Qualcosa di simile è stato già notato in Brasile nella produzione di etanolo da canna da zucchero, un combustibile di origine naturale che viene usato per alimentare una buona fetta delle automobili brasiliane al posto di combustibili ricavati dal petrolio. Anche negli Stati Uniti e in Europa è in atto l’introduzione di combustibili “ecologici”, come il biodiesel, ed anche in questo caso si sono innescati movimenti di prezzi a livello globale. Già, perché non dimentichiamoci che nel mercato non ci sono solo i produttori e gli utenti finali. In un mercato globale ci sono gli speculatori, che scommettono sugli aumenti e sulle diminuzioni di prezzo senza troppo preoccuparsi delle conseguenze che queste oscillazioni avranno su intere nazioni.

Ma perché i combustibili come etanolo e biodiesel sono considerati ecologici? Con l’avanzare della tecnologia di costruzione dei motori, che prevede immissione di gas di scarico sempre meno inquinanti – pensiamo agli standard euro 4 (ed euro 5 di imminente introduzione) per i veicoli – il problema si è spostato su un gas apparentemente innocuo, l’anidride carbonica, che è già presente nell’atmosfera terrestre. Purtroppo la CO2 è un gas serra, il che significa che contribuisce all’aumento della temperatura del pianeta. Ebbene, la combustione di prodotti derivati dal petrolio immette nell’atmosfera anidride carbonica che è stata fissata nel sottosuolo milioni di anni fa, andando a contribuire direttamente al riscaldamento globale, mentre i prodotti agricoli rimettono in circolazione l’anidride carbonica che è stata fissata per effetto della fotosintesi durante la crescita del raccolto, anche se per far quadrare il bilancio bisognerebbe togliere dal conto l’energia che è stata spesa per far crescere le piante e per la trasformazione in combustibile dei raccolti.
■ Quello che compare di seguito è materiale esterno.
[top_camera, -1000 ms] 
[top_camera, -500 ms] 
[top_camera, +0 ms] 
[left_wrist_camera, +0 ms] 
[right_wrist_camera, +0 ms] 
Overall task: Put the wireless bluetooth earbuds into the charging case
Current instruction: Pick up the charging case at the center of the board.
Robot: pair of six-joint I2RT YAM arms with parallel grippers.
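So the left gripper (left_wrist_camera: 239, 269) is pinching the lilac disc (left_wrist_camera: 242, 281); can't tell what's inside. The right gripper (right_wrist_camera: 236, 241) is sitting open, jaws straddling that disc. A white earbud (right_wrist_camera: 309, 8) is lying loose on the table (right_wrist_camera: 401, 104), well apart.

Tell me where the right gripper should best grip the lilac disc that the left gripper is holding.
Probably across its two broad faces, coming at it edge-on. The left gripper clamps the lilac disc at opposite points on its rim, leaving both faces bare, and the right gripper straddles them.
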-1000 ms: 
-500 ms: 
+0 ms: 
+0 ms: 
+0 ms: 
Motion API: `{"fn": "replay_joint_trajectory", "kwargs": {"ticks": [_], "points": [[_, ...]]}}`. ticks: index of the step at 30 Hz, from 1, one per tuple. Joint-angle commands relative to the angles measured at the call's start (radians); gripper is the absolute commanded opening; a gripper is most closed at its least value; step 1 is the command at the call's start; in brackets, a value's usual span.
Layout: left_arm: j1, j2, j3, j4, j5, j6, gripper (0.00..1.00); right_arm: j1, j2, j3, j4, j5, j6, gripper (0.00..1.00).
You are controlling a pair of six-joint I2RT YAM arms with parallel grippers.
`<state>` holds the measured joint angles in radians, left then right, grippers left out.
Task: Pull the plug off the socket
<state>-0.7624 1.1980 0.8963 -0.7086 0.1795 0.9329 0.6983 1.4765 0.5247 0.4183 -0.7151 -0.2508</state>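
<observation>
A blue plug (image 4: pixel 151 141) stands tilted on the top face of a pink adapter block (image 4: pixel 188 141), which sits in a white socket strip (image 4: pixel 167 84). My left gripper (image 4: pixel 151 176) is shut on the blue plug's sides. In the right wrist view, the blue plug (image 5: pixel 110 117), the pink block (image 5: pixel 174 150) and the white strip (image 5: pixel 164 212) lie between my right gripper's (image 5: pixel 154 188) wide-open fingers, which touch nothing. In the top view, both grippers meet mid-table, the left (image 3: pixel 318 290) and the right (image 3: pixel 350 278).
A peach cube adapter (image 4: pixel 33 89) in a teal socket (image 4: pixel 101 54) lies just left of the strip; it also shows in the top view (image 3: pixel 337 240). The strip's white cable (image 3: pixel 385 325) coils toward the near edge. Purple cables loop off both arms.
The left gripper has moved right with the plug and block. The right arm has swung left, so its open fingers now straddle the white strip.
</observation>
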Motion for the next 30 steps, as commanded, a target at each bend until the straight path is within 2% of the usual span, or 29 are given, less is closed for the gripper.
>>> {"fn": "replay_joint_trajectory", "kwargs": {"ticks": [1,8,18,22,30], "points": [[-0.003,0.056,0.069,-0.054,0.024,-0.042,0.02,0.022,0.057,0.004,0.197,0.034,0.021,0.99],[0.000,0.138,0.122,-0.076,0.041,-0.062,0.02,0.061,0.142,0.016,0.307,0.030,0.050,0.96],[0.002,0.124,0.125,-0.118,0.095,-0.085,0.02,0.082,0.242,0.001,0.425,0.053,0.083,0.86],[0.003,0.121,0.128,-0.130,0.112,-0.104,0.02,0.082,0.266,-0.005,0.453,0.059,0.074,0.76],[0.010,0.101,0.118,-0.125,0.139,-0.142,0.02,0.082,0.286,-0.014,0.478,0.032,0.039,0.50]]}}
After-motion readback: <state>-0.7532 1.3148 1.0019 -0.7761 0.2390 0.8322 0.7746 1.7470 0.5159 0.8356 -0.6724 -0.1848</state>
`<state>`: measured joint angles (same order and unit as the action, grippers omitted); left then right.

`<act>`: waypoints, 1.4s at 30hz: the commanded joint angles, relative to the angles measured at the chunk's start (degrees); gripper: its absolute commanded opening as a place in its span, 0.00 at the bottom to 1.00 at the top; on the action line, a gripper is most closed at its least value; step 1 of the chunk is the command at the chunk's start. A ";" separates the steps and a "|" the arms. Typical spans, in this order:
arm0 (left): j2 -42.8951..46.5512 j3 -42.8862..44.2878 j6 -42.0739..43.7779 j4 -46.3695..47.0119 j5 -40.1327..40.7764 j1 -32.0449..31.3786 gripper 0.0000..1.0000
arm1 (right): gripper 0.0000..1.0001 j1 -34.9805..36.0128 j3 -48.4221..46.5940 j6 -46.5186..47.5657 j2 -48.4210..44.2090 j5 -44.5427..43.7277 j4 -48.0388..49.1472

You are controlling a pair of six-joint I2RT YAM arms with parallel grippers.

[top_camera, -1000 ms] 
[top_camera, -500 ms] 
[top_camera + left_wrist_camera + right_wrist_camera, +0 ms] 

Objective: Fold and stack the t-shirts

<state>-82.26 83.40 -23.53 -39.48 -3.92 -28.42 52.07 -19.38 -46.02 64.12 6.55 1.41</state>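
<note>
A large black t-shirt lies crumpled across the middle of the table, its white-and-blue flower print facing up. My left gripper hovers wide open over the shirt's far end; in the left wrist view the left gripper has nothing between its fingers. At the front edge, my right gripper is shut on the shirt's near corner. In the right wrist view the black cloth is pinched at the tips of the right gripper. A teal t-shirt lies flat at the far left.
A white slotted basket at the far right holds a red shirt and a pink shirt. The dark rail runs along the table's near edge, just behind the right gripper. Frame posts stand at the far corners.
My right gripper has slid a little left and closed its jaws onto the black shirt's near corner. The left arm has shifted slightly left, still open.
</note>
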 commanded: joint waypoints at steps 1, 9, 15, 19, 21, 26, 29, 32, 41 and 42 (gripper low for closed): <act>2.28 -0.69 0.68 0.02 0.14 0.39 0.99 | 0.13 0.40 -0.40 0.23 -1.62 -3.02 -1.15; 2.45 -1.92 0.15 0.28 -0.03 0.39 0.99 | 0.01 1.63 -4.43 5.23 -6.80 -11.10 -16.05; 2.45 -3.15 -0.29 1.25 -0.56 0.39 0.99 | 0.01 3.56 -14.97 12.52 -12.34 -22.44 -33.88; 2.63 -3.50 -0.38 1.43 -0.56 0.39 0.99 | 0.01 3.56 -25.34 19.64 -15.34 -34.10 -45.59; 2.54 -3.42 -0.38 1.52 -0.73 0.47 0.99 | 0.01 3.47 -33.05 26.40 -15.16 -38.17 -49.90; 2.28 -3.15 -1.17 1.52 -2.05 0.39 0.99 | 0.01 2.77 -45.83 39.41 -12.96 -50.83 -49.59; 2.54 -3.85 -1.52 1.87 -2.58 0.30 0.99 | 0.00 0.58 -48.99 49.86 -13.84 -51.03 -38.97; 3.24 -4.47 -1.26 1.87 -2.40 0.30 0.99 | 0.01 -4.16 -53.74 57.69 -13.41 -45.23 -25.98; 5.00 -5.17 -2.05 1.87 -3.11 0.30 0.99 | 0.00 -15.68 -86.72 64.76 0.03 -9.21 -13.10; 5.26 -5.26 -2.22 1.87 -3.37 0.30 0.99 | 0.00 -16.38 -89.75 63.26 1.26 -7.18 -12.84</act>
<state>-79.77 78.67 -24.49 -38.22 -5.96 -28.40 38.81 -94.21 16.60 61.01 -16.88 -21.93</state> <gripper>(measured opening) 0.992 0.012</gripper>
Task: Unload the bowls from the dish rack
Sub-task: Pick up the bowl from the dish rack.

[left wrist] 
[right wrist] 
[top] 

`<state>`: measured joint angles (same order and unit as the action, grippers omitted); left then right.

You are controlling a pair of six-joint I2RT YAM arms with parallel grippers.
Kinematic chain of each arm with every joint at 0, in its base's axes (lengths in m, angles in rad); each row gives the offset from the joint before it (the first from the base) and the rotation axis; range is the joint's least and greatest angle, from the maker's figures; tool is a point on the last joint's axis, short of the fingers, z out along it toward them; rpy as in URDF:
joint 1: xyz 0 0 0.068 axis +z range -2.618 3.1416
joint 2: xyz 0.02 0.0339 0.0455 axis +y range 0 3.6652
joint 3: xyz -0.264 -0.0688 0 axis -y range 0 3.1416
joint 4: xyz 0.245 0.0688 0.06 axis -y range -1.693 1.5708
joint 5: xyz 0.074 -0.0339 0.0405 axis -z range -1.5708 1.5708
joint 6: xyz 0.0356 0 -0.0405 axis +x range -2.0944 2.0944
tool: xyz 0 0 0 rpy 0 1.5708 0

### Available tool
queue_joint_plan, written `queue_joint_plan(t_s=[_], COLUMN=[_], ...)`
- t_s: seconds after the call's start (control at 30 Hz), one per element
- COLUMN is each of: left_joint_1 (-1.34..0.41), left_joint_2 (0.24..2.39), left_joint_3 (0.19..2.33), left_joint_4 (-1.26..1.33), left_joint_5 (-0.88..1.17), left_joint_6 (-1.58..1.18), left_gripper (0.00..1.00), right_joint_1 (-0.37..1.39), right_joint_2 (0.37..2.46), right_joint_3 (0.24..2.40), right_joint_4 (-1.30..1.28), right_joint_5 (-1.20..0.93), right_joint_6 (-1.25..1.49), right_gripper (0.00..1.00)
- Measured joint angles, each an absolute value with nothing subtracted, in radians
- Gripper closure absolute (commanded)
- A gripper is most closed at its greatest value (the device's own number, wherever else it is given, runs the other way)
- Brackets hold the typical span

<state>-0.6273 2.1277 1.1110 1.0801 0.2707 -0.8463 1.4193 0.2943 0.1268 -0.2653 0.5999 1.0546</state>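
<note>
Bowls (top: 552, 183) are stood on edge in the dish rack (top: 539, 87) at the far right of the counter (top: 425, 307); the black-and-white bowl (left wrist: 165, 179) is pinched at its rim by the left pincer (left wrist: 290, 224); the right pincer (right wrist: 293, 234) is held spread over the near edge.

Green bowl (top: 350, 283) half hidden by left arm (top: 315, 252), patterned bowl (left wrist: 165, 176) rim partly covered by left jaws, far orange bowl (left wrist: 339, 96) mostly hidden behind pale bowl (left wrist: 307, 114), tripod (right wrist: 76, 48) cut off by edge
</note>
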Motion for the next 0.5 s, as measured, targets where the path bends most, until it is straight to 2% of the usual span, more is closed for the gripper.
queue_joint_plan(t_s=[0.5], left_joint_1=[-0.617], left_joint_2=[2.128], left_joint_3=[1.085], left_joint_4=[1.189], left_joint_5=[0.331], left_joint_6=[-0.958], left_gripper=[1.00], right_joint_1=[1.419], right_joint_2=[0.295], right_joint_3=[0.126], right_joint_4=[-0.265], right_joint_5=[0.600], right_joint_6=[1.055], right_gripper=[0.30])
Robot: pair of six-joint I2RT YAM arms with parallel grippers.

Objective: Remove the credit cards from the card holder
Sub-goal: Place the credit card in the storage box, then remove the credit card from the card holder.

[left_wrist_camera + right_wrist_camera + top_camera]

Per fare le cose per bene, insomma, occorrerebbe sbarazzarsi dei motori a combustione interna e passare ai tanto attesi motori elettrici. Ma dove prendiamo l’energia da immagazzinare nelle batterie? E come facciamo a produrre batterie a basso impatto ambientale, facilmente riciclabili e con affidalibità e costi di produzione accettabili? Queste sono domande che dovranno trovare risposta il prima possibile.

L’energia pulita per eccellenza è quella prodotta dalle forze della natura come il sole, il vento, l’acqua e l’energia geotermica. Il futuro sembrerebbe appartenere a queste nuove fonti, anche se molti autorevoli ricercatori esprimono dei dubbi sulla possibilità di coprire le crescenti richieste dei tanti abitanti della Terra con la sola energia verde. I conti, dicono questi esperti, non quadrano. Se ogni essere umano volesse vivere con gli standard (e quindi con i consumi) degli abitanti degli Stati Uniti, potremmo già dichiarare la bancarotta, in quanto la Terra non avrebbe le capacità strutturali per far fronte ad una tale richiesta. Non c’è abbastanza acqua dolce, non ci sono abbastanza terreni agricoli, non ci sono sufficienti fonti di energia. Per non parlare dei cambiamenti climatici che comporterebbe anche solo un tentativo di far girare ogni cinese, indiano e africano in una Cadillac che consuma un litro di benzina per fare un paio di chilometri.

Il futuro non è solo nelle promesse della tecnologia, ma nei cambiamenti sociali e politici che la crescita della popolazione da un lato e l’aumento delle legittime richieste da parte delle nazioni più povere di vivere una vita dignitosa. Questo significa che ognuno di noi dovrà consumare meno, dovrà riciclare e dovrà ottimizzare l’uso delle risorse come l’acqua, la carta, la plastica, il suolo coltivabile, l’ambiente naturale. Anche i governi avranno il loro da fare: controllo della natalità per fermare l’aumento della popolazione mondiale, costruzione di infrastrutture per i trasporti pubblici, per la gestione dell’acqua (non a caso chiamato l’oro bianco) e per far fronte ai cambiamenti climatici. Ben vengano, dunque, le nuove tecnologie, ma rendiamoci conto che se non si attueranno cambiamenti profondi nel nostro modo di vivere, i nostri figli e nipoti andranno incontro ad un destino che non è troppo azzardato definire catastrofico. La salvaguardia dell’ambiente in cui viviamo non è una velleità della sinistra radical-chic, come una vecchia concezione della politica ancora in molti paesi, non solo in Italia, sostiene. Essa va di pari passo alla nostra possibilità di restare cittadini del nostro pianeta, e questo è meglio che venga compreso in fretta.